#### Your instructions:
Print the listing below word for word, but drop any pictures it contains.

--

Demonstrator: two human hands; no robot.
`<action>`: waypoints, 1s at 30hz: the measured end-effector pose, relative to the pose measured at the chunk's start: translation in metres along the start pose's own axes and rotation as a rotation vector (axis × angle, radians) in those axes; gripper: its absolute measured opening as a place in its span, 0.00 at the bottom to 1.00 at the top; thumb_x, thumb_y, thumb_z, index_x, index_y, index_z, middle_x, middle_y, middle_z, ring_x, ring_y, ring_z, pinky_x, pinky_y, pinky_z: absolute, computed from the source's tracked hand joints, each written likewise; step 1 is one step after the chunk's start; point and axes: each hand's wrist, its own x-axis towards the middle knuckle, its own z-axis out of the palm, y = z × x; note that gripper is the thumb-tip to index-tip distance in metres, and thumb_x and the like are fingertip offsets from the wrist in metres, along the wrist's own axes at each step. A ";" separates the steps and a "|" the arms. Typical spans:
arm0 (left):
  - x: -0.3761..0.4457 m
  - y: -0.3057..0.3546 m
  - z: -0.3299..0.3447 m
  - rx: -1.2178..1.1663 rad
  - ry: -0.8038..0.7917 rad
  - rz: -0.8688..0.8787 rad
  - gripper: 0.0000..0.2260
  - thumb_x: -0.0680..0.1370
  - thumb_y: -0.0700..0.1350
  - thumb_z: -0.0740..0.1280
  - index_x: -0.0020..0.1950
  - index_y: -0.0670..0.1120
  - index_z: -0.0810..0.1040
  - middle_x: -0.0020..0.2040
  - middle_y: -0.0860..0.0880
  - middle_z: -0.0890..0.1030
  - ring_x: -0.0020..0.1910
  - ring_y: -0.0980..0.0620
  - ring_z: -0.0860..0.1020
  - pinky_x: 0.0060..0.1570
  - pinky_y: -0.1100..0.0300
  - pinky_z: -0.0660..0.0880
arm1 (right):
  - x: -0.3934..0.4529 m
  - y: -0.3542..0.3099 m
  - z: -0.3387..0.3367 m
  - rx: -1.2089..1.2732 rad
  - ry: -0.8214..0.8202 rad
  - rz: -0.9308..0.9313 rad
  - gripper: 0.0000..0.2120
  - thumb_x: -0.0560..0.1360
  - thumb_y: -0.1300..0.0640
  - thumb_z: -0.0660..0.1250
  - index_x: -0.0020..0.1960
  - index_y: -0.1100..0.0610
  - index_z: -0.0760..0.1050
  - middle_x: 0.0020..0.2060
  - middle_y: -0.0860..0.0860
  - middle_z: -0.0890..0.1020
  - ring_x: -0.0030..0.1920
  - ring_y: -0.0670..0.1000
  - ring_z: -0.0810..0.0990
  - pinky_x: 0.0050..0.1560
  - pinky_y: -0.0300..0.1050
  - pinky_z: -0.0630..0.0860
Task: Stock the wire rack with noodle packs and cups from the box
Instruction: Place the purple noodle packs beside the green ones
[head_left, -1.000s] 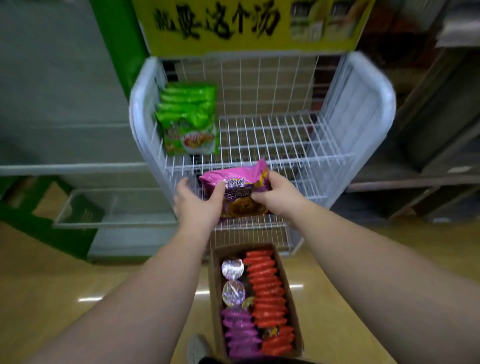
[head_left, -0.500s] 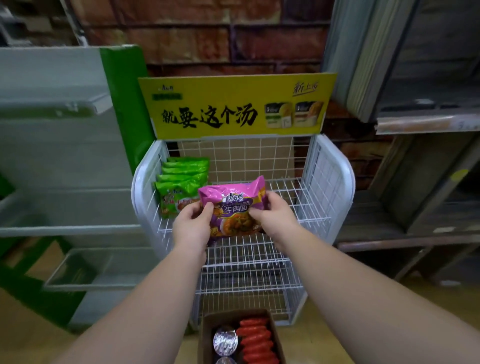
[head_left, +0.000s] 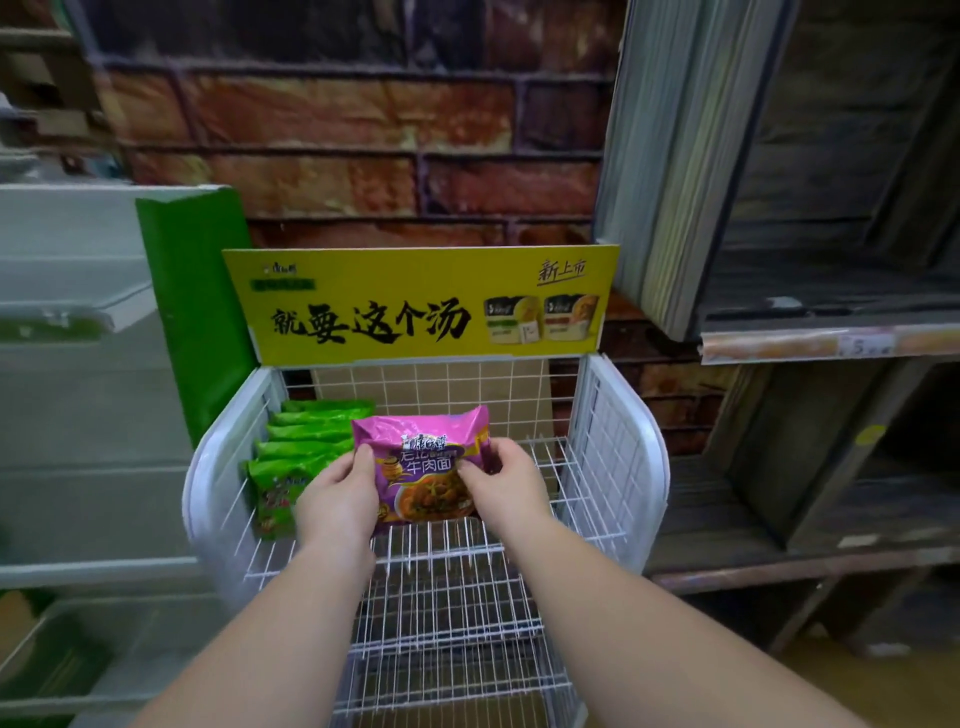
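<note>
A purple noodle pack (head_left: 423, 462) stands nearly upright over the top shelf of the white wire rack (head_left: 613, 467). My left hand (head_left: 337, 493) grips its left edge and my right hand (head_left: 501, 486) pinches its right edge. A row of several green noodle packs (head_left: 296, 452) stands against the rack's left side, just left of the purple pack. The box is out of view.
A yellow sign (head_left: 421, 301) tops the rack in front of a brick wall. A green and white cabinet (head_left: 104, 364) stands to the left. Dark wooden shelving (head_left: 831, 467) stands to the right. Lower wire shelves (head_left: 452, 649) show beneath my arms.
Both hands have carried the purple pack up from above the box and forward over the rack's top shelf. The view has tilted up, so the box has dropped out of sight.
</note>
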 end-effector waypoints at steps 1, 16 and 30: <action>0.008 0.000 0.002 -0.003 -0.001 -0.003 0.10 0.81 0.53 0.73 0.40 0.55 0.85 0.43 0.49 0.88 0.46 0.43 0.87 0.54 0.44 0.84 | 0.007 -0.001 0.004 -0.009 0.013 0.006 0.06 0.80 0.50 0.70 0.55 0.47 0.78 0.48 0.43 0.83 0.48 0.46 0.82 0.52 0.48 0.81; 0.115 -0.015 0.014 0.074 0.015 -0.125 0.11 0.78 0.57 0.73 0.36 0.58 0.82 0.44 0.52 0.88 0.46 0.45 0.86 0.56 0.44 0.83 | 0.090 0.014 0.102 -0.187 0.236 0.256 0.13 0.78 0.44 0.68 0.61 0.42 0.77 0.58 0.53 0.79 0.46 0.53 0.81 0.49 0.48 0.81; 0.177 -0.033 0.072 0.358 -0.140 -0.062 0.12 0.78 0.48 0.68 0.61 0.58 0.77 0.58 0.51 0.84 0.53 0.46 0.80 0.59 0.50 0.77 | 0.179 0.050 0.133 -0.198 0.294 0.318 0.11 0.81 0.50 0.65 0.63 0.44 0.78 0.56 0.51 0.82 0.46 0.53 0.81 0.40 0.42 0.71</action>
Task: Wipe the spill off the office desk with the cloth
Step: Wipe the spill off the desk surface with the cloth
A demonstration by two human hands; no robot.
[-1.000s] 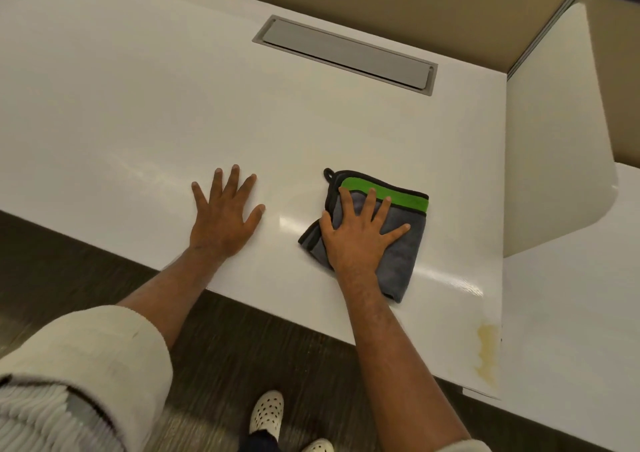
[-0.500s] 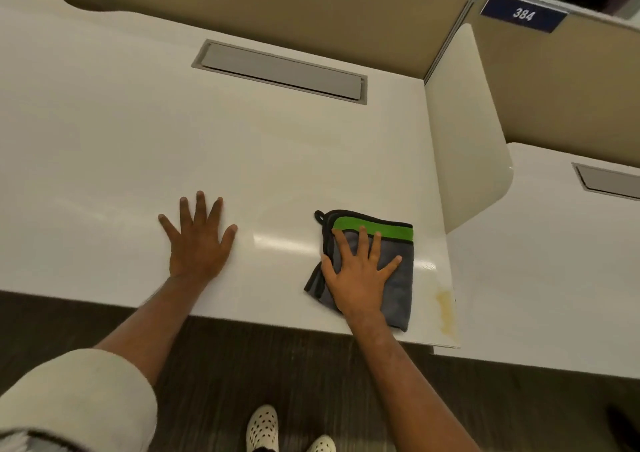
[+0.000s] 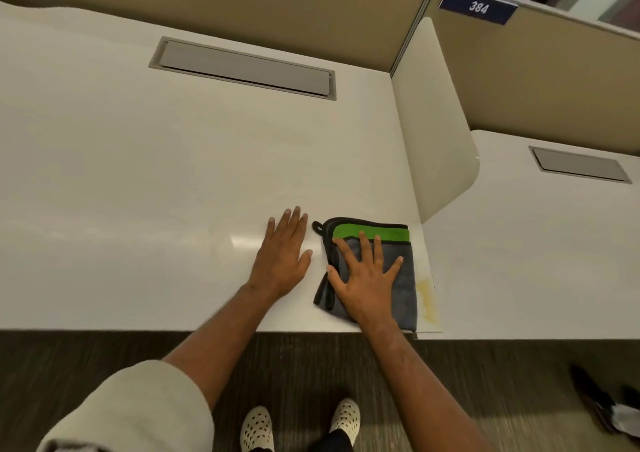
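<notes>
Right hand (image 3: 367, 278) flat, fingers spread, pressing folded grey microfibre cloth with green band and black trim (image 3: 398, 244) on white tabletop (image 3: 173, 174). Left hand (image 3: 282, 254) flat on tabletop just beside cloth. Yellowish spill stain (image 3: 427, 299) at cloth's right edge, near tabletop corner. Grey rectangular cable hatch (image 3: 242, 67) further back.

Tan partition panels (image 3: 277, 5) run along the back, with a blue sign (image 3: 478, 5) reading 384 up top. A white curved divider (image 3: 436, 119) stands upright between two white desktops, and the neighbouring desk (image 3: 540, 244) on the right has its own grey hatch (image 3: 580, 164). Dark striped carpet (image 3: 104, 351) covers the floor. Soft glare on the surface.
</notes>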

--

#### Reply:
Demonstrator: two human hands; no robot.
`<action>`: waypoints, 1s at 30hz: the measured end-effector pose, relative to the pose measured at the chunk's start: translation in metres along the start pose's own axes and rotation as a rotation vector (axis × angle, radians) in those axes; gripper: its absolute measured opening as a place in its span, 0.00 at the bottom to 1.00 at the top; thumb_x, thumb_y, thumb_z, index_x, index_y, index_z, middle_x, middle_y, middle_z, ring_x, ring_y, ring_z, pinky_x, pinky_y, pinky_z: absolute, computed from the source's tracked hand joints, each written likewise; step 1 is one step after the chunk's start; point and axes: each hand's wrist, its own x-axis towards the middle knuckle, its own z-axis out of the palm, y = z × x; note that gripper is the thumb-tip to index-tip distance in metres, and thumb_x and the like are fingertip offsets from the wrist in metres, along the wrist's own axes at each step. A ";" separates the steps and a "|" the arms. Typical spans:
arm0 (left):
  - x: -0.3761..0.4457 m
  - y: -0.3057..0.3546 m
  - z: -0.3299..0.3447 m
  - rx: -1.2178..1.1663 rad
  - ry: -0.8038..0.7917 rad
  - rz: -0.8688..0.8787 rad
  - gripper: 0.0000..0.2260
  - thumb_x: -0.0680..0.1370
  - thumb_y: -0.0700..0.1350
  - thumb_z: -0.0740..0.1280
  - index_x: -0.0020..0.1950
  - index_y: -0.0670..0.1120
  - index_z: -0.0810..0.1040
  - middle_x: -0.0020..0.2040
  - middle_y: -0.0860..0.0880
  - middle_z: -0.0890..0.1030
  - ring_x: -0.0020..0.1910
  - ring_y: -0.0980..0.0620
  - ring_z: -0.0860..0.1020
  - pinky_x: 0.0060..0.1570
  - pinky_y: -0.1100..0.0300
  - pinky_z: -0.0660..0.0880
arm1 (right):
  - x: -0.3934..0.4529 m
  - y: -0.3542..0.3099 m
  - z: -0.3387..0.3367 m
  - rx: -1.2089..1.2732 rad
  - ry: -0.8214..0.8202 rad
  - rz: -0.9308..0.9313 rad
  - gripper: 0.0000..0.2120
  - thumb_x: -0.0560..0.1360
  - thumb_y: -0.1300..0.0640
  - thumb_z: -0.0660..0.1250
  - index_x: -0.0020..0.1960
  - index_y: -0.1100..0.0610
  - index_z: -0.0760..0.1050
  - middle_x: 0.0020..0.2060
  - middle_y: -0.0860..0.0860
  - middle_z: -0.0890..0.1020
  - ring_x: -0.0030..0.1920
  - ring_y: -0.0670..0.1000
  - ring_z: -0.0810..0.0990
  - pinky_x: 0.0050..0.1560
  - pinky_y: -0.0300..0.1050
  - pinky_z: -0.0630..0.0860
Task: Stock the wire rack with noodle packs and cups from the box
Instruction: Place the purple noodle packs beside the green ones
[head_left, -1.000s] 
[head_left, -0.500s] 
[head_left, +0.000s] 
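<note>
A purple noodle pack (head_left: 423, 462) stands nearly upright over the top shelf of the white wire rack (head_left: 613, 467). My left hand (head_left: 337, 493) grips its left edge and my right hand (head_left: 501, 486) pinches its right edge. A row of several green noodle packs (head_left: 296, 452) stands against the rack's left side, just left of the purple pack. The box is out of view.
A yellow sign (head_left: 421, 301) tops the rack in front of a brick wall. A green and white cabinet (head_left: 104, 364) stands to the left. Dark wooden shelving (head_left: 831, 467) stands to the right. Lower wire shelves (head_left: 452, 649) show beneath my arms.
Both hands have carried the purple pack up from above the box and forward over the rack's top shelf. The view has tilted up, so the box has dropped out of sight.
</note>
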 end-effector waypoints at steps 1, 16 and 30: <action>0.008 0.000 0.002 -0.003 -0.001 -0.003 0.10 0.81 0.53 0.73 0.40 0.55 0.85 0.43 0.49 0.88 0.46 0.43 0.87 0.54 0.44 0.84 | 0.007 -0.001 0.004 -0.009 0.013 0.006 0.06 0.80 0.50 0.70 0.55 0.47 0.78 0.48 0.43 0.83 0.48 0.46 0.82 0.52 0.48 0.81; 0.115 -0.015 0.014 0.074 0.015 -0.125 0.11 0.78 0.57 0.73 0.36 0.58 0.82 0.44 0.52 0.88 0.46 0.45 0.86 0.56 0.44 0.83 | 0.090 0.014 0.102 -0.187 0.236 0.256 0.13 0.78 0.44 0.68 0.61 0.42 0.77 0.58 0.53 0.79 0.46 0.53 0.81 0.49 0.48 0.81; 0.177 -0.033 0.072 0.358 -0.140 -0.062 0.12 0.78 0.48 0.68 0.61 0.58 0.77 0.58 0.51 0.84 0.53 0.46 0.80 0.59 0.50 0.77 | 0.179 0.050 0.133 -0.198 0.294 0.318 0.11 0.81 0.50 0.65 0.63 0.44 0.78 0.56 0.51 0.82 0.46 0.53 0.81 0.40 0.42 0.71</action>
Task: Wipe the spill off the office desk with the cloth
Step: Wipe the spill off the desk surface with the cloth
A demonstration by two human hands; no robot.
[-1.000s] 
[-0.500s] 
[+0.000s] 
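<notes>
Right hand (image 3: 367, 278) flat, fingers spread, pressing folded grey microfibre cloth with green band and black trim (image 3: 398, 244) on white tabletop (image 3: 173, 174). Left hand (image 3: 282, 254) flat on tabletop just beside cloth. Yellowish spill stain (image 3: 427, 299) at cloth's right edge, near tabletop corner. Grey rectangular cable hatch (image 3: 242, 67) further back.

Tan partition panels (image 3: 277, 5) run along the back, with a blue sign (image 3: 478, 5) reading 384 up top. A white curved divider (image 3: 436, 119) stands upright between two white desktops, and the neighbouring desk (image 3: 540, 244) on the right has its own grey hatch (image 3: 580, 164). Dark striped carpet (image 3: 104, 351) covers the floor. Soft glare on the surface.
</notes>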

This answer has been given in full.